## BRIEF
The entries are to be repeated in full, without any change.

## SOURCE DATA
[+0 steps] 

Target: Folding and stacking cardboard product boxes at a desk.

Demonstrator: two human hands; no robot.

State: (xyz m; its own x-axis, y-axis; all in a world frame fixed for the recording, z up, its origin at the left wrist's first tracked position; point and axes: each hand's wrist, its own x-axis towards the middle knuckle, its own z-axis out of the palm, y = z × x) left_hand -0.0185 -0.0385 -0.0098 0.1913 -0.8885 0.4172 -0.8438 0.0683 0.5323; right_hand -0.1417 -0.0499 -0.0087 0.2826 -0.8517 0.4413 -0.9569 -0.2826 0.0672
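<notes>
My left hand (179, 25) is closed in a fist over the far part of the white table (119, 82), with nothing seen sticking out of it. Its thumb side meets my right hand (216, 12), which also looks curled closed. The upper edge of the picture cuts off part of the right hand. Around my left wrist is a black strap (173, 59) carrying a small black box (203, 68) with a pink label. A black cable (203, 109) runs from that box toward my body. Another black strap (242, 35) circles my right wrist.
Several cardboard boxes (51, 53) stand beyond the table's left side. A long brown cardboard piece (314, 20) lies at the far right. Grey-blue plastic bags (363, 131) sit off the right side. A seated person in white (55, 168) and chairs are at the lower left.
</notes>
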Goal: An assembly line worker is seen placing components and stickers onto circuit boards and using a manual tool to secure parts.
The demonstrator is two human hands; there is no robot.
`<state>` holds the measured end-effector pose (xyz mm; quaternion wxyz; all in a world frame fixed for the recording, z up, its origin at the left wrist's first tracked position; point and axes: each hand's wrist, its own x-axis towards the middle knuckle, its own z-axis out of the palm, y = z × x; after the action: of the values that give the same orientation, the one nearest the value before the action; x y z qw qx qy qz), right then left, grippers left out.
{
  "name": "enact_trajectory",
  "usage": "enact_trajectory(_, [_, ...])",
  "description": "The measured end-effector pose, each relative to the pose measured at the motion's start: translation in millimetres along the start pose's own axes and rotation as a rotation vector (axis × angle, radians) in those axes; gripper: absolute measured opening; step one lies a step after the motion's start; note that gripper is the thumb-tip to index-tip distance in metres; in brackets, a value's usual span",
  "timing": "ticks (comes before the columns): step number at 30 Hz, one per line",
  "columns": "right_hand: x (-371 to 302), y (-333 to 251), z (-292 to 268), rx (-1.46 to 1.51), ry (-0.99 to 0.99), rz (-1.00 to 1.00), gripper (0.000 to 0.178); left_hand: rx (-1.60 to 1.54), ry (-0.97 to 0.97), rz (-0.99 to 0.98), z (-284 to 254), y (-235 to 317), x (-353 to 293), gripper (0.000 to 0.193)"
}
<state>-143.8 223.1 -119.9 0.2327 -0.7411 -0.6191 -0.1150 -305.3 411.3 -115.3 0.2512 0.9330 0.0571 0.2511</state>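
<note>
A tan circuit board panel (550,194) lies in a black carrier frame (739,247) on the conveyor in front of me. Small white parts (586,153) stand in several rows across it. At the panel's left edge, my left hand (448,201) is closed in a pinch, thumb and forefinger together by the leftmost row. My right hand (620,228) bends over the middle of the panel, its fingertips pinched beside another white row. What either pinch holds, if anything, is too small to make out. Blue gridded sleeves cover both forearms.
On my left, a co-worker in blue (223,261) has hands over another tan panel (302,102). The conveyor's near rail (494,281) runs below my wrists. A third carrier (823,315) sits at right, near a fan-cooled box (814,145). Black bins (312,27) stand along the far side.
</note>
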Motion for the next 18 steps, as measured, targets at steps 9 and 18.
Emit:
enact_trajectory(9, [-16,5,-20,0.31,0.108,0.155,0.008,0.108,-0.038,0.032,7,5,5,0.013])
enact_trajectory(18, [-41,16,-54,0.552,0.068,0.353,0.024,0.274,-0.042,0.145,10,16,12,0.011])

## ANSWER TO THE EXERCISE
[+0 steps] 

Target: Folding and stacking cardboard product boxes at a desk.

Demonstrator: two human hands; no robot.

State: (xyz m; its own x-axis, y-axis; all in a world frame fixed for the recording, z up, its origin at the left wrist's first tracked position; point and axes: each hand's wrist, its own x-axis towards the middle knuckle, its own z-axis out of the palm, y = z × x) left_hand -0.0185 -0.0385 -0.0098 0.1913 -0.8885 0.4172 -0.8438 0.0683 0.5323; right_hand -0.1417 -0.0499 -0.0087 0.2826 -0.8517 0.4413 -0.9569 -0.2826 0.0672
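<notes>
My left hand (179, 25) is closed in a fist over the far part of the white table (119, 82), with nothing seen sticking out of it. Its thumb side meets my right hand (216, 12), which also looks curled closed. The upper edge of the picture cuts off part of the right hand. Around my left wrist is a black strap (173, 59) carrying a small black box (203, 68) with a pink label. A black cable (203, 109) runs from that box toward my body. Another black strap (242, 35) circles my right wrist.
Several cardboard boxes (51, 53) stand beyond the table's left side. A long brown cardboard piece (314, 20) lies at the far right. Grey-blue plastic bags (363, 131) sit off the right side. A seated person in white (55, 168) and chairs are at the lower left.
</notes>
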Goal: An assembly line worker is seen placing components and stickers onto circuit boards and using a manual tool to secure parts.
The demonstrator is two human hands; there is no robot.
`<state>` holds the measured end-effector pose (xyz mm; quaternion wxyz; all in a world frame fixed for the recording, z up, its origin at the left wrist's first tracked position; point and axes: each hand's wrist, its own x-axis towards the middle knuckle, its own z-axis out of the palm, y = z × x; after the action: of the values that give the same orientation, the one nearest the value before the action; x y z qw qx qy qz), right then left, grippers left out.
{
  "name": "enact_trajectory",
  "usage": "enact_trajectory(_, [_, ...])",
  "description": "The measured end-effector pose, each relative to the pose measured at the motion's start: translation in millimetres along the start pose's own axes and rotation as a rotation vector (axis × angle, radians) in those axes; gripper: absolute measured opening; step one lies a step after the motion's start; note that gripper is the thumb-tip to index-tip distance in metres; in brackets, a value's usual span",
  "timing": "ticks (comes before the columns): step number at 30 Hz, one per line",
  "columns": "right_hand: x (-371 to 302), y (-333 to 251), z (-292 to 268), rx (-1.46 to 1.51), ry (-0.99 to 0.99), rz (-1.00 to 1.00), gripper (0.000 to 0.178); left_hand: rx (-1.60 to 1.54), ry (-0.97 to 0.97), rz (-0.99 to 0.98), z (-284 to 254), y (-235 to 317), x (-353 to 293), gripper (0.000 to 0.193)"
}
<state>-143.8 223.1 -119.9 0.2327 -0.7411 -0.6191 -0.1150 -305.3 411.3 -115.3 0.2512 0.9330 0.0571 0.2511</state>
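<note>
A tan circuit board panel (550,194) lies in a black carrier frame (739,247) on the conveyor in front of me. Small white parts (586,153) stand in several rows across it. At the panel's left edge, my left hand (448,201) is closed in a pinch, thumb and forefinger together by the leftmost row. My right hand (620,228) bends over the middle of the panel, its fingertips pinched beside another white row. What either pinch holds, if anything, is too small to make out. Blue gridded sleeves cover both forearms.
On my left, a co-worker in blue (223,261) has hands over another tan panel (302,102). The conveyor's near rail (494,281) runs below my wrists. A third carrier (823,315) sits at right, near a fan-cooled box (814,145). Black bins (312,27) stand along the far side.
</note>
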Motion for the next 18 steps, as measured, targets at steps 9 and 18.
Emit:
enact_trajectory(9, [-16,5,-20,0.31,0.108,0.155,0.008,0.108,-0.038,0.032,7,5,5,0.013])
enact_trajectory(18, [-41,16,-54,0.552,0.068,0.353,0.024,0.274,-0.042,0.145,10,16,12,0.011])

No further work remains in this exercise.